With that my first WAGM experience from a putting perspective wrapped up and I took a few minutes to enjoy the view of the course under the beautiful sky and wandered back to the hotel. After packing as much as I could since I had to be up around 5:30 the next morning to catch my flight back home, it was time for the closing ceremonies. There was an immense amount of love in the room as all the teams celebrated so many great accomplishments and after the medals were handed out it was finally time to relax with your competitors and it was fun to see so many pictures taken as we all prepared to leave the next day. It was also cool to have the chance to swap some “jerseys”, with folks from Great Britain and I also picked up a sweatshirt from Ghana. For me though the biggest impact was having a chance to hear our national anthem played twice and knowing that I was not just a spectator at a medal ceremony but actually on the team that support those wins. I was doubly glad as well given I had gotten to know Robin as a friend since our Holey Moley experience (more to come on that this summer) and was excited to see her excel at the world stage. I was also quite happy for Nate who I’ve played many a tournament with and I know struggled during the week but turned it on when the team needed it most. I absolutely hope I will get a chance in the future not just to hear the national anthem more at WAGM events but to be on the podium as the cause of it.
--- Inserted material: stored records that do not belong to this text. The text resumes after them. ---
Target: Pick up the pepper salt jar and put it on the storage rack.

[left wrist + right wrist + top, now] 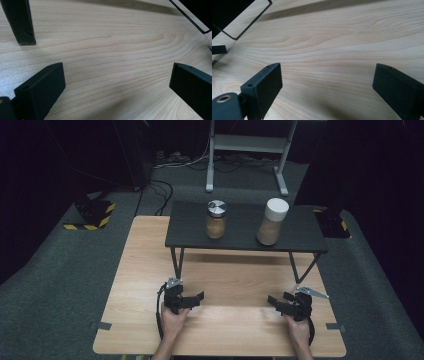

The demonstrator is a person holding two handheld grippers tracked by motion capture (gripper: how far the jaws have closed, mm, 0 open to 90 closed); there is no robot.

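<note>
Two jars of brown powder stand on a low black shelf (pixel 240 240) at the back of the wooden table (pixel 145 270): a glass jar with a silver lid (pixel 216 220) on the left and a taller jar with a white lid (pixel 273 221) on the right. My left gripper (pixel 199 296) rests low over the table near the front, open, jaws pointing right. My right gripper (pixel 274 299) mirrors it, open, jaws pointing left. In the left gripper view the left gripper (pixel 117 75) has bare wood between its jaws; so does the right gripper (pixel 327 77) in its own view.
The shelf stands on thin black legs (pixel 176 261); one leg (pixel 21 22) is close ahead of my left gripper, and a wire leg (pixel 249 23) is ahead of my right. Grey carpet (pixel 60 285) surrounds the table. A metal stand (pixel 247 150) and cables lie beyond.
</note>
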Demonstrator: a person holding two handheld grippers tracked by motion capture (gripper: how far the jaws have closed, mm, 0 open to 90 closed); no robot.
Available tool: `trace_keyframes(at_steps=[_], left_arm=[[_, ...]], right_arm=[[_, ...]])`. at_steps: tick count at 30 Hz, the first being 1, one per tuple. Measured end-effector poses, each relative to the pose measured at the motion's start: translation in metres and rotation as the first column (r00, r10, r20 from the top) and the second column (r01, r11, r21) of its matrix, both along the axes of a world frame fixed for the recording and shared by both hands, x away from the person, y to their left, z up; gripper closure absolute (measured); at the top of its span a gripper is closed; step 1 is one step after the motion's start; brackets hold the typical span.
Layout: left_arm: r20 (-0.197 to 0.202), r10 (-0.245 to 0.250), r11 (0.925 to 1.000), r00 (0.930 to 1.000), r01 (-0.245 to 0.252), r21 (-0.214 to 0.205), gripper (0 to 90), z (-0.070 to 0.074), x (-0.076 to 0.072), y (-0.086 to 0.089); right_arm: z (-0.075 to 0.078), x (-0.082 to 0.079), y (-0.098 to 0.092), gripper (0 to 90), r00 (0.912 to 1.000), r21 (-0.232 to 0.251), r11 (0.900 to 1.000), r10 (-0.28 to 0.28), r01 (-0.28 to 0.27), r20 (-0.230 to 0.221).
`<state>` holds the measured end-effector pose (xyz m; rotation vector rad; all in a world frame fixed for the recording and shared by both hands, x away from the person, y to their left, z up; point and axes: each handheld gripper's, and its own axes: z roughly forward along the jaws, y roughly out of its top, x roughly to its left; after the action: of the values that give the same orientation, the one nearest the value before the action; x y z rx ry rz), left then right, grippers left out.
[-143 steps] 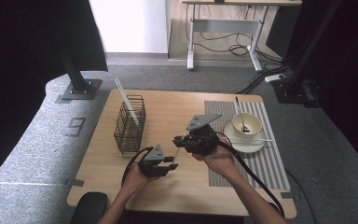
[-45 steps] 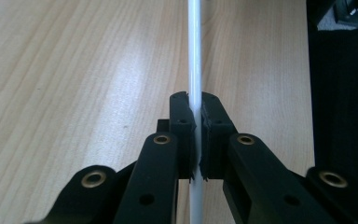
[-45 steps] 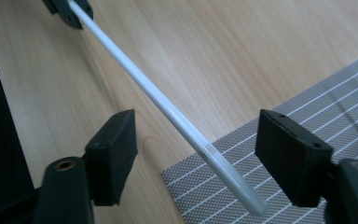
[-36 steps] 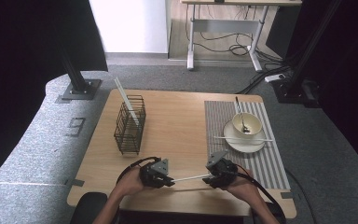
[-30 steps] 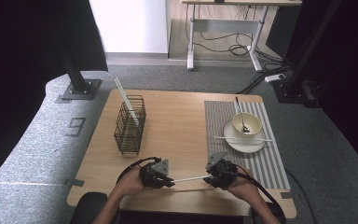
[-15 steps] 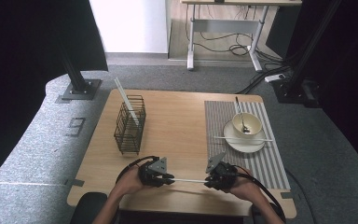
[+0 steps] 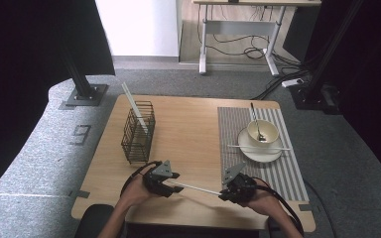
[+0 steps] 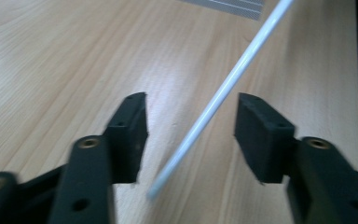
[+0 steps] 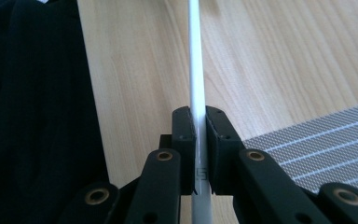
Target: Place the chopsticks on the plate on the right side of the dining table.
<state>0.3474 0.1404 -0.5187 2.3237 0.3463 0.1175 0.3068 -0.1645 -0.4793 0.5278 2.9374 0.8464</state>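
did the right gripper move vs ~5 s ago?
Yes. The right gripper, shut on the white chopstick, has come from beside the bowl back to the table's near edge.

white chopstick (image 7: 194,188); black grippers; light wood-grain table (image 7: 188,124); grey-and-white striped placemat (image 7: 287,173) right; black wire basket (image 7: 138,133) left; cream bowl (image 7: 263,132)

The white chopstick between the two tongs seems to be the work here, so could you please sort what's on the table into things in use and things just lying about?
In use:
- white chopstick
- right tongs, shut on it
- left tongs, jaws just opened, chopstick loose between them

Lying about:
- wire basket holding another white stick
- striped mat
- bowl with spoon
- saucer, stick across it
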Motion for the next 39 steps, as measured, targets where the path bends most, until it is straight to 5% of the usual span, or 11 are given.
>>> trace_keyframes(at_steps=[7, 12, 15, 17, 22, 25, 34, 38, 39], left_arm=[[-0.034, 0.111, 0.9935, 0.9932, -0.112, -0.023, 28.9, -0.007, 0.005, 0.009], [-0.057, 0.186, 0.9817, 0.9809, -0.188, -0.033, 14.7, -0.016, 0.008, 0.009], [-0.039, 0.228, 0.9735, 0.9728, -0.229, 0.002, 10.5, -0.022, 0.010, 0.007], [-0.034, 0.244, 0.9697, 0.9693, -0.243, 0.025, 0.1, -0.027, 0.010, 0.004], [-0.042, 0.272, 0.9605, 0.9614, -0.268, 0.073, 0.0, -0.035, 0.012, 0.001], [-0.021, 0.281, 0.9557, 0.9594, -0.278, 0.096, 0.0, -0.038, 0.012, -0.001], [-0.013, 0.285, 0.9559, 0.9584, -0.283, 0.077, 0.0, -0.040, 0.012, 0.000], [-0.013, 0.286, 0.9559, 0.9583, -0.284, 0.076, 0.0, -0.040, 0.012, 0.000], [-0.013, 0.285, 0.9560, 0.9584, -0.283, 0.076, 0.0, -0.040, 0.012, 0.000]], right_arm=[[0.003, -0.001, -0.010, 82.5, 0.9993, 0.019, 0.9992, -0.035, 0.034, 0.012], [0.007, -0.001, -0.018, 82.5, 0.9968, 0.037, 0.9967, -0.074, 0.072, 0.031], [0.010, 0.000, -0.023, 82.5, 0.9938, 0.047, 0.9940, -0.101, 0.099, 0.045], [0.011, 0.000, -0.026, 82.5, 0.9911, 0.055, 0.9913, -0.122, 0.119, 0.054], [0.015, 0.003, -0.035, 82.5, 0.9813, 0.072, 0.9823, -0.178, 0.173, 0.072], [0.018, 0.005, -0.042, 82.6, 0.9730, 0.087, 0.9745, -0.214, 0.207, 0.085], [0.027, 0.013, -0.064, 82.6, 0.9389, 0.144, 0.9412, -0.323, 0.305, 0.119], [0.028, 0.019, -0.075, 82.5, 0.9136, 0.152, 0.9190, -0.384, 0.364, 0.134], [0.028, 0.022, -0.083, 82.5, 0.8975, 0.152, 0.9059, -0.416, 0.395, 0.146]])
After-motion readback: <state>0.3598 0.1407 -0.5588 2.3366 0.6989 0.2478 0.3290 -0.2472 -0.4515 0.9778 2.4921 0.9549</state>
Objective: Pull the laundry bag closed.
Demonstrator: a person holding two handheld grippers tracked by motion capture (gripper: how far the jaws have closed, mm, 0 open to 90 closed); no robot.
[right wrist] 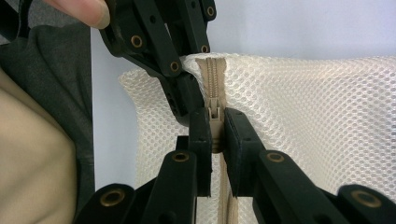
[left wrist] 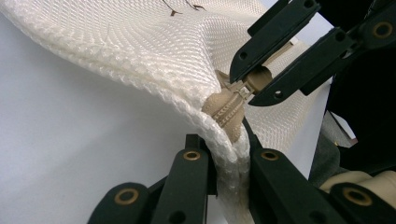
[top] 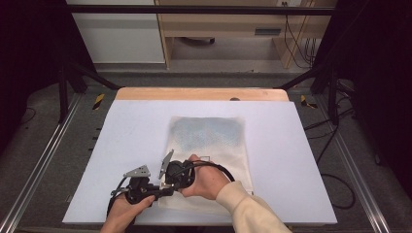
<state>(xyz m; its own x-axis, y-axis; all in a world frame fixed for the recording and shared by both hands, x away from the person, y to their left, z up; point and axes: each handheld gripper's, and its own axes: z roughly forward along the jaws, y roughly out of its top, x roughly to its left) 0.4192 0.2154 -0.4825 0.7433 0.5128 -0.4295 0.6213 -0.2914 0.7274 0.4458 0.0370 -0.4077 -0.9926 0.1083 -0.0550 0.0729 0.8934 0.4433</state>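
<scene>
The right hand-held gripper is clamped tight on the zipper pull of a cream mesh bag, its jaws pinching the tan tab from both sides. The left hand-held gripper is closed on the corner of the bag just beside the end of the zipper, pinching the doubled mesh edge. The bag lies flat on the white surface near the person's edge, with this corner lifted slightly.

To run the zipper well, the left grip should probably stay put as an anchor, keeping the fabric taut along the teeth. The right one should draw the pull straight along the zipper line, low and steady, without twisting, so the small tab doesn't slip out and the mesh doesn't bunch or snag.
</scene>
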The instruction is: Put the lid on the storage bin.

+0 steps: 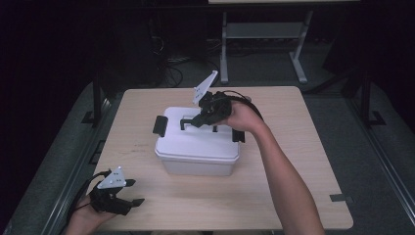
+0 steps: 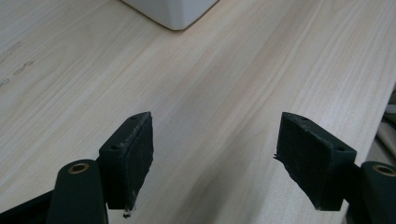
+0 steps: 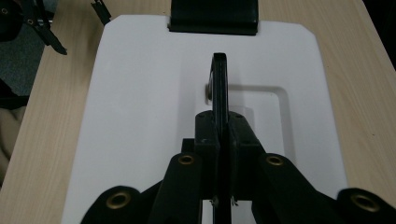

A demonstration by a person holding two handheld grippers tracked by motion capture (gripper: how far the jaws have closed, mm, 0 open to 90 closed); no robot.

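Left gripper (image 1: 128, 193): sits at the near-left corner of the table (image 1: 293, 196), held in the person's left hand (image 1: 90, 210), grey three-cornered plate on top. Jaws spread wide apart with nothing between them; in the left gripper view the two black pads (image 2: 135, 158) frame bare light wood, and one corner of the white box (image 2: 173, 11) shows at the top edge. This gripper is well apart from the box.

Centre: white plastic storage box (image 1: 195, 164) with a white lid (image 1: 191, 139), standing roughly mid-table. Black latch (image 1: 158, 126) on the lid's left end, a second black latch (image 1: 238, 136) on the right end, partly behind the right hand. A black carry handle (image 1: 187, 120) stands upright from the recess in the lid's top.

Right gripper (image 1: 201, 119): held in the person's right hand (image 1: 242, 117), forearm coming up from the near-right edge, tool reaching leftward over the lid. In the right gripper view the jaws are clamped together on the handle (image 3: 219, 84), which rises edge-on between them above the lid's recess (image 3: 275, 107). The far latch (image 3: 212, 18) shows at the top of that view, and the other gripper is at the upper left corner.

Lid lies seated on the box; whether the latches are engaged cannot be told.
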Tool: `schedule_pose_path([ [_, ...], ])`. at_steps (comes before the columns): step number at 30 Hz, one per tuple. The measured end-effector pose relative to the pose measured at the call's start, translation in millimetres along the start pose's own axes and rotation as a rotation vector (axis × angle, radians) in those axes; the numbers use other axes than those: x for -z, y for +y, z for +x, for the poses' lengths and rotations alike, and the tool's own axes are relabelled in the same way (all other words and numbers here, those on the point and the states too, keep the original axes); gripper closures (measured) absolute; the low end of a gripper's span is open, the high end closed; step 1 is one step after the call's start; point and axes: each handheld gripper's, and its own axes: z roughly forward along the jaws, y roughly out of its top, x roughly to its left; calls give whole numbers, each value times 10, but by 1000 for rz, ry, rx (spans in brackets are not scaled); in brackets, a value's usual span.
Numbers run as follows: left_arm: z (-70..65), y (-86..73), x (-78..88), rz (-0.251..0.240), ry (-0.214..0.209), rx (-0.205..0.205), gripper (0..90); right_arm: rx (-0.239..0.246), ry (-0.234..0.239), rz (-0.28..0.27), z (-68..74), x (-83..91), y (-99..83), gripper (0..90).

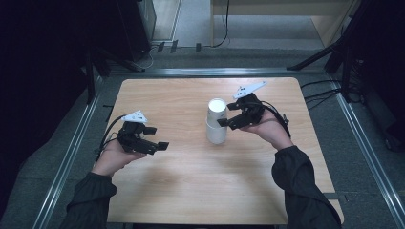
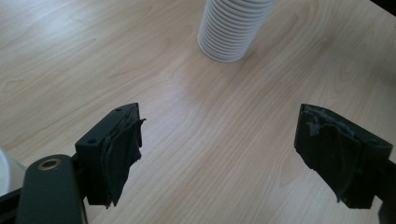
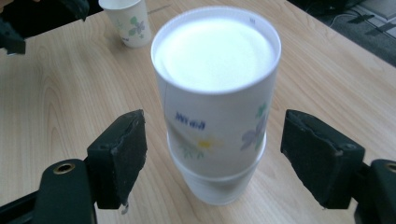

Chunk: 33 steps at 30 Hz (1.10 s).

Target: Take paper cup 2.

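Note:
A stack of upside-down white paper cups (image 1: 216, 121) stands at the middle of the wooden table (image 1: 191, 181). In the right gripper view the top cup (image 3: 215, 70) bears a flower print and sits loosely over the ones below. My right gripper (image 1: 227, 114) is level at the stack's right side. It is open, its pads (image 3: 119, 154) standing off either side of the top cup without touching. My left gripper (image 1: 157, 137) hovers over the table left of the stack, open and empty, with the ribbed stack (image 2: 231, 28) ahead of its jaws.
A single upright paper cup (image 3: 127, 21) with a flower print stands on the table beyond the stack, close to the left hand. Bare wood surrounds the stack. Dark floor, metal rails and cables lie around the table.

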Motion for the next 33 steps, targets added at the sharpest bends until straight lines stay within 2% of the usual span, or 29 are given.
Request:
schedule_pose_path([
  [3, -24, -17, 0, 2, -4, -7, 153, 23, -6, 52, -20, -43, 89, 228],
  [8, -52, -54, -9, 16, -10, -23, 152, 58, 13, 128, -56, -81, 289, 224],
  [13, -63, -74, 0, 19, -15, -29, 153, 149, 44, 222, -31, -148, 481, 232],
  [15, -64, -78, 4, 17, -14, -27, 153, 172, 50, 239, -31, -165, 539, 234],
  [21, -75, -79, 13, 14, -15, -28, 153, 189, 51, 307, -64, -239, 630, 246],
  [23, -74, -81, 12, 13, -14, -28, 153, 177, 63, 313, -69, -255, 632, 270],
  [26, -68, -83, 19, 8, -21, -25, 153, 183, 71, 328, -58, -271, 633, 309],
  [33, -75, -77, 23, 1, -27, -35, 153, 166, 52, 353, -35, -275, 675, 318],
])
How did my other predictions do?
- I was close with my winning score. Jens was at 22.7 going into the superfinal but in the end Gunnar would average just over 23 for the eight round overall win.
- Sweden and Germany took the spots on the podium, with Sweden taking first so my favorites played out there. Team USA fell just short in 4th again.
- Team USA took 4 individual medals which was awesome, including 2 golds.
- We never did get an 18 but I would have been paying out heftily on the 19 with Gunnar’s achievement. The slight favorite of 20 was hit right off the bat by Jens.
One thing I took away from the WAGM is that the United States HAS to get this tournament soon. Pasi Aho even not-so-subtly alluded to this in his opening comments. Team USA is knocking on the door in team medals, we’re finishing with individual medals and could have a lot more in our future and adventure golf is our style of miniature golf. Many on the international scene, especially our friends the Brits, are anxious to have it played in the States as well. I’m not sure what all needs to be done to make this happen but I’m game to be a part of it.
I know most of you reading this are deeply part of the minigolf community already and if you were ever on the fence about wanting to be a part of Team USA, get off the fence. Try out any year you think you can make the trip. Just being part of the experience shows how high our sport can get to when done right and when you have the support of the international community. For those of you not in the minigolf community, I always encourage you to give a tournament or two a try. Who knows, you might be hooked and down the road find yourself representing your country.
Thanks for sticking in there for this massive tome but I probably could have written about 5,000 words about my experience. I’m already missing the fun of it and can’t wait for the next local tournament the Master’s in October. Happy putting!